Miller's face was that of a man who has been grievously imposed upon.

“I trust you'll find that chair comfortable, Mr. Selby,” he said. “If there's anything I can do to add to the pleasure of your visit, just let me know.”

“Why so hostile, Mr. Miller?” I said.

“Hostile?” he said. “I'm sure you don't mean that, Mr. Selby. Under the circumstances, I'd say your choice of words is an extremely poor one.”

“Maybe you're right,” I said, while I studied him. “Cops aren't any great shakes in the word department Most of their work is with their feet.”

“I can well believe it,” Miller said. “And now that we've taken care of the amenities, may I ask the reason for this honor?”

“You know a girl named Nadine Ellison?” I asked. “If you do, I'd like to ask you a few questions about her.” I was watching carefully for reaction, but the thick, tinted lenses of his glasses made his eyes difficult to read.

“About whom did you say?” he asked.

“Nadine Ellison,” I said. “She was murdered this morning, Mr. Miller. You may have read about it in the papers.”

“No,” he said. “As a matter of fact, haven't even so much as glanced at a newspaper all day.”

I see.”

“But let us assume I had,” he said. “Of what possible interest could your Nadine Ellison be to me?”

“Are you telling me you didn't know her?”

“I am indeed, Mr. Selby.”

“It's possible you knew her under another name.”

He started to say something, then shrugged. “All things are possible, of course,” he said. “Even that.”

“She's been known to use the name of Norma Edwards,” I said.

He shook his head. “That's equally unfamiliar, Mr.Selby. Would you care to try again?”

“She lived in the Village,” I said. “On Bleecker.”

He glanced at the hall door rather pointedly, then sighed and sat down in one of the captain's chairs. “Mr. Selby, is it being excessively optimistic on my part to hope that you'll eventually enlighten me as to the nature of your call?”

“See if this rings any bells,” I said, and then described Nadine carefully and in detail.

“She would seem to be a remarkably attractive young woman,” he said. “She would also seem to be no one of my acquaintance.”

“Even with the best descriptions, Mr. Miller, it's some-times a little hard to—”

“Then why bother to give me one?”

I leaned back in the sling chair and took a deep breath, wondering why it was that Miller's cop-baiting and overly precise speech should annoy me so much. A cop is supposed to hear what people say, not to be irked by what they say or the way they say it.

A cop's job is to listen, not to react.

“Miller,” I said, “just what the hell is bugging you?”

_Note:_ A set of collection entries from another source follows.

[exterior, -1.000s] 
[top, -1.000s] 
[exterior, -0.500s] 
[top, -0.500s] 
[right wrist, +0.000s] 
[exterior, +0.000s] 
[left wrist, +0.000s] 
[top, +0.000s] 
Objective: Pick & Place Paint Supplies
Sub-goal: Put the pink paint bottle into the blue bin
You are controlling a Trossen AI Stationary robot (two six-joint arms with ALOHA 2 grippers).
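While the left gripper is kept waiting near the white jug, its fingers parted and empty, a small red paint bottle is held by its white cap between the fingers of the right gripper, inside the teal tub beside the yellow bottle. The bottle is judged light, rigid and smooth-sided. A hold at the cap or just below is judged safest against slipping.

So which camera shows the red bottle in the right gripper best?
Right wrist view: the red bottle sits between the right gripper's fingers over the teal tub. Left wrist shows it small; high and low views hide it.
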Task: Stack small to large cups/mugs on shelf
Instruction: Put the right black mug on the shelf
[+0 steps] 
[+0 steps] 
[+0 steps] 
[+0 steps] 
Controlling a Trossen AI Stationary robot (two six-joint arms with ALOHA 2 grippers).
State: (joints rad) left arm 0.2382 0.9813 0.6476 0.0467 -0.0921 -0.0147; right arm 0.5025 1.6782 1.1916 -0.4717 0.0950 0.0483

He blinked. “I beg your pardon?”

“You've been giving me a hard time ever since here, Miller. From here on in, cut out the bullshit.”

He was as powerfully built as any man I'd ever talked to, and it was plain he'd never had to take very much of the kind of talk I was giving him now. He seemed not to believe his own ears.

“I beg—” he began again. “What?”

“I'm not the kind of cop who tiptoes into a place with his hat in his hand and touching his forelock every time some citizen speaks a civil word to him,” I said. “I treat people just exactly the way I'd expect to be treated if things were the other way around.”

“That's very… very commendable,” Miller said. “Perhaps I've been under something of a… I think I owe you an—”

“All you owe me is a little cooperation,” I said.

“Yes,” he said, nodding almost eagerly. “Yes, of course.”

“That's fine,” I said. “And now that we've really got the amenities out of the way, tell me whether you have any serious enemies.”

“Enemies?”

“Yes — enemies. Say, someone who might go to almost any length to embarrass you.”

He shook his head. “I haven't any enemies at all,” he said. “That is, none of which I am aware. It's always conceivable I may have offended someone unknowingly, of course…”

“But no one who's really out to get you?”

“Why, no, Mr. Selby. Certainly not.”

“Think about this very carefully,” I said. “You in any kind of woman trouble? How about your job? Anybody you work with have a beef against you? Think it over.”